3.6 Evaluation of Cell Cycle Alterations in Melanoma Cells Exposed to DTIC Followed by PLXNA2 Knockdown
Based on flow cytometry analysis, the combination of PLXNA2 knockdown with DTIC therapy in SK-MEL-2 melanoma cells resulted in 1.6-fold decrease (p = 0.0495) in the proportion of G0 cells compared to the negative control (from 10.5% to 6.5%), a 1.6-fold increase (p = 0.0495) in the proportion of cells in the G1 phase compared to the negative control (from 26.4% to 41.8%), a 1.6-fold increase compared to DTIC-treated cells (from 25.9% to 41.8%); a 1.4-fold decrease (p = 0.0495) in the percentage of cells in the S phase compared to the negative control (from 53.4% to 39.4%) and a 1.4-fold decrease compared to cells with DTIC monotherapy (from 54.9% to 39.4%). The proportion of melanoma cells residing in the G2-M phase was increased 1.3-fold (p = 0.0495) compared to the negative control (from 8.7% to 11.2%). Notably, in A375 melanoma cells, combined treatment using DTIC along with PLXNA2 knockdown did not lead to statistically significant changes in the cell cycle (Fig. 5).

Figure 5: Cell cycle phase analysis distribution of melanoma cells. *Statistically significant differences for p < 0.05.
3.7 PLXNA2 Knockdown Induces Apoptosis in DTIC-Treated Melanoma Cells
Based on the flow cytometry analysis, the proportion of viable SK-MEL-2 melanoma cells remained unchanged following DTIC treatment combined with PLXNA2 knockdown, as compared to both the negative control and DTIC monotherapy. However, in A375 melanoma cells, DTIC treatment followed by PLXNA2 siRNA transfection showed no difference in the percentage of live cells compared to the negative control, but resulted in a 4.3% reduction (from 95.3% to 91.0%) in the percentage of alive cells compared to cells treated only with DTIC (p = 0.0495).
PLXNA2 knockdown did not alter apoptosis levels in SK-MEL-2 melanoma cells compared to the negative control, but resulted in a 1.7-fold increase (p = 0.0495, from 2.8% to 4.7%) compared to DTIC-treated cells.

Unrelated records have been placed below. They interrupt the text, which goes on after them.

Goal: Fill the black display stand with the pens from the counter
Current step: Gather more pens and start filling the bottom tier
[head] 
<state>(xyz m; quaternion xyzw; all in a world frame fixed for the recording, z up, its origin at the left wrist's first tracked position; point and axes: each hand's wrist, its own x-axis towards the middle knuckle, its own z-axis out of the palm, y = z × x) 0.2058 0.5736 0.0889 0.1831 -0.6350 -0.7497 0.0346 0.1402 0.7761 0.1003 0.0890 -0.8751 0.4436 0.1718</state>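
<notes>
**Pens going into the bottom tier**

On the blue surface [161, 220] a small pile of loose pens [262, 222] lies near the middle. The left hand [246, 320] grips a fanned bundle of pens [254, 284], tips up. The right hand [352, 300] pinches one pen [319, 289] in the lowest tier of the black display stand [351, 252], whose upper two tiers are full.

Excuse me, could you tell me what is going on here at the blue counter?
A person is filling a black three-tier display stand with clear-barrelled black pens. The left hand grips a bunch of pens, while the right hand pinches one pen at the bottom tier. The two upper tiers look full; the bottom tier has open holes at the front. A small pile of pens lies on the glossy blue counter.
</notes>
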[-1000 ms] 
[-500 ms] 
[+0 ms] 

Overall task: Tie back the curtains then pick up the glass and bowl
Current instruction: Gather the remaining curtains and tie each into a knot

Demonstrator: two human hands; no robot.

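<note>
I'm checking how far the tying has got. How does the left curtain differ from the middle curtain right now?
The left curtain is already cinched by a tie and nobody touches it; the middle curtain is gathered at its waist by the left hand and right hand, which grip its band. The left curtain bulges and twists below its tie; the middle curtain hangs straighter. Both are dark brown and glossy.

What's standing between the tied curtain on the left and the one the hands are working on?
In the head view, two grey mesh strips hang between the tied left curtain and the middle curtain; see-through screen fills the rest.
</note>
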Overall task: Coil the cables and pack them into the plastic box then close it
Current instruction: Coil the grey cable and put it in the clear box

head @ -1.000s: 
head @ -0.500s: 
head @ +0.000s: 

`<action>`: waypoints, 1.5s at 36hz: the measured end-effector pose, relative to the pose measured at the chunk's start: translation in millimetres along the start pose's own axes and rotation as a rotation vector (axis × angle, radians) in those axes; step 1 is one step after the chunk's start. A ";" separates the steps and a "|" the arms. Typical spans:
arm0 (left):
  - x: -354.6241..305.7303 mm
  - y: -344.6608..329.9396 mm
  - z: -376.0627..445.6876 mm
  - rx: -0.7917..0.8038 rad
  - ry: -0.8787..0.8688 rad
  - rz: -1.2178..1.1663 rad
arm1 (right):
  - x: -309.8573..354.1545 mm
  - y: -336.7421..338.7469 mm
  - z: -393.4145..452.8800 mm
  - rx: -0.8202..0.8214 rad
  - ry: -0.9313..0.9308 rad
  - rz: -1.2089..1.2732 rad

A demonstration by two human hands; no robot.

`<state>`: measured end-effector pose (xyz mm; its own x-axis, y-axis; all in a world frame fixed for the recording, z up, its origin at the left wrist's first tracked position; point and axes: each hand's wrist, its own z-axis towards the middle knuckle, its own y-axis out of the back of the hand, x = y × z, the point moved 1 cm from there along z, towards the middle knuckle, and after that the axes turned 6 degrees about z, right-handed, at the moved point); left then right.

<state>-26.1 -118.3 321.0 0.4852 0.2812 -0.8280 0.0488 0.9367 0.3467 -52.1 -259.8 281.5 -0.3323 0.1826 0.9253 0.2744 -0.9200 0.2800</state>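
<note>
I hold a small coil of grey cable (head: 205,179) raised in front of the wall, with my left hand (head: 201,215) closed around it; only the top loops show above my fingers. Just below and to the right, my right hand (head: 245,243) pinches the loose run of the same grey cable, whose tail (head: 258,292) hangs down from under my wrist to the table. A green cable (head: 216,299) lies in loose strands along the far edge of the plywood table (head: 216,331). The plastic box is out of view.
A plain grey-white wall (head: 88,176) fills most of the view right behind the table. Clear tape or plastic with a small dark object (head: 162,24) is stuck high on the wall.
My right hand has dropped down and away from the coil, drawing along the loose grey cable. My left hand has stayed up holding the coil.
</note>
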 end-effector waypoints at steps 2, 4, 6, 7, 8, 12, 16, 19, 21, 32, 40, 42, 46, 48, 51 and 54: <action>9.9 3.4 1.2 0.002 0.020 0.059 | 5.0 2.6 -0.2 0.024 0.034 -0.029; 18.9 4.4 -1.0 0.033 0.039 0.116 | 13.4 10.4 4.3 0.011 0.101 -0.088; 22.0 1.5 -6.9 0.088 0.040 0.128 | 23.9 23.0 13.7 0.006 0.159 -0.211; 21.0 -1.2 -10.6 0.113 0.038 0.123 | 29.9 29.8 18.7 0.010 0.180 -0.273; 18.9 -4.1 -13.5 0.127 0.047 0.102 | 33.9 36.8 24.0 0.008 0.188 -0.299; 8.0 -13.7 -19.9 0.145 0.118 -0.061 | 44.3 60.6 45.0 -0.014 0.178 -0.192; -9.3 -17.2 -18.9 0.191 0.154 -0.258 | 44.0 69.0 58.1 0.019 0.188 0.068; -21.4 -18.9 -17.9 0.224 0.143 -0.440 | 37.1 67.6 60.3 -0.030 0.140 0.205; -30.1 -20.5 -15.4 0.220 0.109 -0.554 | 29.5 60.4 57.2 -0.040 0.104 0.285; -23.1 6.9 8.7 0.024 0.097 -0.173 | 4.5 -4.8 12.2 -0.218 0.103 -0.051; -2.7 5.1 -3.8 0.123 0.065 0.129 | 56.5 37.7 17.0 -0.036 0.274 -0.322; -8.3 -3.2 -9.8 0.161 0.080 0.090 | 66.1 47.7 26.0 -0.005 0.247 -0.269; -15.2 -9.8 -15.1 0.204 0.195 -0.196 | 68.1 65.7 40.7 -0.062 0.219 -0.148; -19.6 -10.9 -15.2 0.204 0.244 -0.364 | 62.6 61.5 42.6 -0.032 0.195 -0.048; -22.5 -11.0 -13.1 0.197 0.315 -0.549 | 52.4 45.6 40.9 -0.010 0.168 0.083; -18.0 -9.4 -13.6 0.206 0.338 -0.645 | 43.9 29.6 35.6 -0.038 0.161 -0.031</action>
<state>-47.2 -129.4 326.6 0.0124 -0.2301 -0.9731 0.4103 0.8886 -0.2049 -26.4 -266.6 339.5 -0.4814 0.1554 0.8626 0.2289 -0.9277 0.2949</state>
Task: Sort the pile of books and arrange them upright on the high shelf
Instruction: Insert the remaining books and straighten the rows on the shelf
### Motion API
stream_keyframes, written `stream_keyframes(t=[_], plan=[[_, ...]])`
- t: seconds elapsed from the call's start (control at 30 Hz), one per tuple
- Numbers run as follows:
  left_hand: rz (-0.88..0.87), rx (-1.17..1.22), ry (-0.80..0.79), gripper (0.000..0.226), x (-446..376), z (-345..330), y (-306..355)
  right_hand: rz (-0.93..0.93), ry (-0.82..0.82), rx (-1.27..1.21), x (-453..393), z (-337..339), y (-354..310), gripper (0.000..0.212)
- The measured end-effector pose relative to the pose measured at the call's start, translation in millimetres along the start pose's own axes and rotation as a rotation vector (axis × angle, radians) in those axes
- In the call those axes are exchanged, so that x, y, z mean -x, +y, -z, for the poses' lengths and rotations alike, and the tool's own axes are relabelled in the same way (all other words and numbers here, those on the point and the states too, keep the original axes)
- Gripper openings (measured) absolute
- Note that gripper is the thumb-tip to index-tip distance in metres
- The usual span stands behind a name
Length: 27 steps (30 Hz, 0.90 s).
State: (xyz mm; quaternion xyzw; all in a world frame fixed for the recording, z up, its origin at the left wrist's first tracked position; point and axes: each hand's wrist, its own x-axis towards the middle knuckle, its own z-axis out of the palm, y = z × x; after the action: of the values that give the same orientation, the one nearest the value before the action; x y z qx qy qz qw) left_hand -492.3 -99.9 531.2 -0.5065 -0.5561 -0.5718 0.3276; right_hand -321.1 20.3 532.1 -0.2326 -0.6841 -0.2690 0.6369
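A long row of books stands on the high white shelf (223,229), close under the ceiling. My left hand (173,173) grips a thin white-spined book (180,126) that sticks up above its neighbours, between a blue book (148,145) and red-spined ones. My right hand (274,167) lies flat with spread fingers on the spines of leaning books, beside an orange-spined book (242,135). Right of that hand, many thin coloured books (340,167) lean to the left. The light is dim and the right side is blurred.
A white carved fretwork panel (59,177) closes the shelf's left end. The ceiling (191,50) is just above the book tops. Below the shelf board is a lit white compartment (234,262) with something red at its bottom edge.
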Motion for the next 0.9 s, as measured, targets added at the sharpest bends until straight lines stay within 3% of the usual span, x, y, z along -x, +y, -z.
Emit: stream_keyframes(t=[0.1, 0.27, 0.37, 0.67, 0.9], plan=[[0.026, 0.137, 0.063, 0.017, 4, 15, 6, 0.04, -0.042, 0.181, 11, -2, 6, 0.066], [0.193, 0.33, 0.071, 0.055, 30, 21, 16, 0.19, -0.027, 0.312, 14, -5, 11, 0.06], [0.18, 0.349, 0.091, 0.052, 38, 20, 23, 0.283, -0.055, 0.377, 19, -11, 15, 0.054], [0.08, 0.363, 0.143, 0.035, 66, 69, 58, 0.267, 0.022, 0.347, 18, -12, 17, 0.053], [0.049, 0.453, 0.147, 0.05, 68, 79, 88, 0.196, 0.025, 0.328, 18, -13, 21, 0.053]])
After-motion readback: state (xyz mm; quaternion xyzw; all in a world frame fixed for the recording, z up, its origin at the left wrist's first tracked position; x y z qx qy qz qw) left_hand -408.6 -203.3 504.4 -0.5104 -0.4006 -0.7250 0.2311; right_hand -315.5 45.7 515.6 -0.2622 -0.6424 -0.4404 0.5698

The proportion of cells in late apoptosis/necrosis decreased 1.5-fold (p = 0.0495, from 3.5% to 2.3%) compared to the negative control, but remained unchanged in comparison to DTIC-treated cells.
In A375 cells, the percentage of apoptotic cells was not altered in DTIC + PLXNA2 knockdown treatment group compared to either the negative control and to cells treated with DTIC only. However, the percentage of late apoptotic/necrotic A375 cells increased (p = 0.0495) in 1.5-fold compared to the negative control (from 2.5% to 3.7%) and 2.5-fold as compared to cells treated with DTIC only (from 1.5% to 3.7%) (Fig. 6A).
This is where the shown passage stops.